Sheviz withdrew the needle from her arm, and Lucy realized that perhaps someone had finally found her.
WADI AL-JOZ
WEST BANK, PALESTINE
K
eep low and stay behind me,” Ethan said to Griffiths.
The fossil hunter grunted in reply as they hugged the side of a low wall. Aaron Luckov, the sawed-off shotgun cradled in his grasp, led the way.
Even as they were coming within firing distance of the two MACE guards, Ethan saw one of them press his finger to his ear and frown in concentration as he listened to a message presumably coming through an earpiece he was wearing. Ahead, Aaron Luckov moved out to the right as Ethan saw the two guards suddenly reach for their weapons.
“They’ve made us!” Luckov hissed.
Ethan saw the guards turn to face them, both handling machine pistols with military efficiency as a burst of semiautomatic fire shattered the hot morning air. Ethan flinched and ducked aside as from the corner of his eye he saw a parked vehicle’s windshield smashed into a web of cracked glass.
“Aaron, covering fire!”
Luckov popped up from behind the parked car and unloaded two rounds in the general direction of the MACE troops, who leaped desperately down into cover as a hail of buckshot hammered the warehouse doors.

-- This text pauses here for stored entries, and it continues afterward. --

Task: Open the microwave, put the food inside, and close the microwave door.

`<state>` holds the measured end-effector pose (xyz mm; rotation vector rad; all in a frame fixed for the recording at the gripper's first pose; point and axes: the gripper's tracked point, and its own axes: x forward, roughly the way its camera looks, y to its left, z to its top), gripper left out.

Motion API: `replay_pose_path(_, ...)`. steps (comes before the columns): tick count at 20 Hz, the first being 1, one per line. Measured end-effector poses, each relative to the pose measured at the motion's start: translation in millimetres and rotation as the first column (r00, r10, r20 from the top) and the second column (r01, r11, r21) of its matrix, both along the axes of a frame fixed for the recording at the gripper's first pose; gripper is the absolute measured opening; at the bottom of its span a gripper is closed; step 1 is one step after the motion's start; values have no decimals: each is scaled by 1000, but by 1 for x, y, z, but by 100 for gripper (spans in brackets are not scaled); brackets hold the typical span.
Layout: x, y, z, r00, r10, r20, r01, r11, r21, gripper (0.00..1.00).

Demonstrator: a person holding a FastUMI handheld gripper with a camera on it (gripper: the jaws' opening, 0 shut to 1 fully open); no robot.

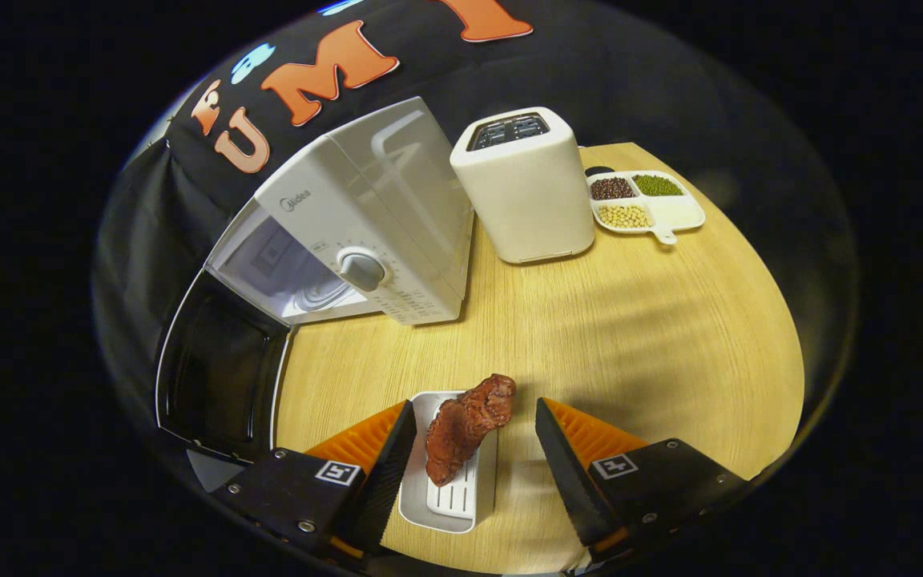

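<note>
A: Where are we in the task now?

B: The first step is done, we think. The microwave (357,232) stands at the far left of the table (630,336), and its door (217,373) hangs wide open toward us, with the lit cavity visible behind it.

A: And the food?

B: We see the brown meat piece (465,425) lying on a small white tray (449,481), on the near part of the table, well apart from the microwave. It is not inside yet.

A: What is our gripper (475,453) doing?

B: Its fingers are spread wide, one on each side of the tray. The left finger (385,473) looks very close to the tray edge, while the right one stands clearly apart. So we hold nothing at this moment.

A: What is left?

B: We must close on the tray, carry it left into the cavity, release it, and then push the door shut. The toaster (525,188) and the bean dish (642,200) at the far side are not in our way
</note>
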<state>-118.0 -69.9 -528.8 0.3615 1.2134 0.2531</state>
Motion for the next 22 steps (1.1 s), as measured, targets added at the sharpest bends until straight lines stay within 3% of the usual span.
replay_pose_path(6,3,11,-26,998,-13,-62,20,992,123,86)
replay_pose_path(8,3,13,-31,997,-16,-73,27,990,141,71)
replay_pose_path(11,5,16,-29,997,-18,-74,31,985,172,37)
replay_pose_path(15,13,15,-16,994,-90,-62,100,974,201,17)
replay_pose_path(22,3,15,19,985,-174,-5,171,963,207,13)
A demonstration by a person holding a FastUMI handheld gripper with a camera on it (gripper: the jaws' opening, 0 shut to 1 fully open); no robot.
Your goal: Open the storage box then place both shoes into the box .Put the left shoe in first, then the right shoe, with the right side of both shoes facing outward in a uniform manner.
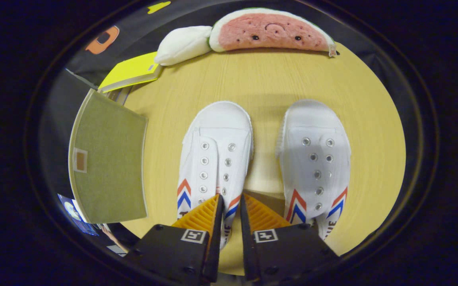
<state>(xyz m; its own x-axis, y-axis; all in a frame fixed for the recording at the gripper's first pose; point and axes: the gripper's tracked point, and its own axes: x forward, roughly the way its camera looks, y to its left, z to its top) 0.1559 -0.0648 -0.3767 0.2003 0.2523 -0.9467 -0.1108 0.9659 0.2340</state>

Ethan lunged forward, reaching a low wall no more than twenty feet from the warehouse before he took aim and fired off four rounds at the brickwork behind which the guards had disappeared. Bullets whipped past in response, zipping and twanging as they ricocheted off the car beside him.
“Keep them down!” Ethan shouted to Aaron.
The Israeli popped up again, letting both barrels fly this time before rushing forward and ducking into a narrow alley almost opposite the warehouse. Firing by sections, Ethan and Aaron edged closer to the two men, flanking and pinning them down.
Aaron fired again, causing both guards to remain out of sight. Ethan was about to fire and advance when the doors to the warehouse suddenly burst open and four suited figures rushed out into the sunlight, firing as they moved. Ethan cursed, ducking back down as bullets shattered masonry all around him.
“Balls.”
Griffiths shot Ethan a dirty look.
“Cover Aaron!” Ethan shouted. “Try pulling the trigger!”
Griffiths angrily let fly a half-dozen rounds in the general direction of the warehouse as they began falling back.
“We’re outnumbered.”
Ethan cursed, retreating alongside Griffiths and firing as he went. Aaron Luckov was coming back toward them between bursts of automatic fire when the MACE vehicle appeared behind them, tires screeching as it pulled into the street.
“Enemy rear!”
Luckov’s warning was audible even above the clattering automatic fire.
Ethan whirled, firing off three rounds at the vehicle as it skidded to a halt and a half-dozen MACE troops dispersed from within and took up firing positions on either side of the street.
“We’re surrounded!” Griffiths shouted, his voice high in alarm.
“Stay low!” Ethan countered, shouting out across the street to Luckov. “Where does that alley go?”
Luckov fired a single shot that burst one of the front tires of the MACE vehicle before shaking his head at Ethan. Clearly, there was no escape to be had down the alleyway.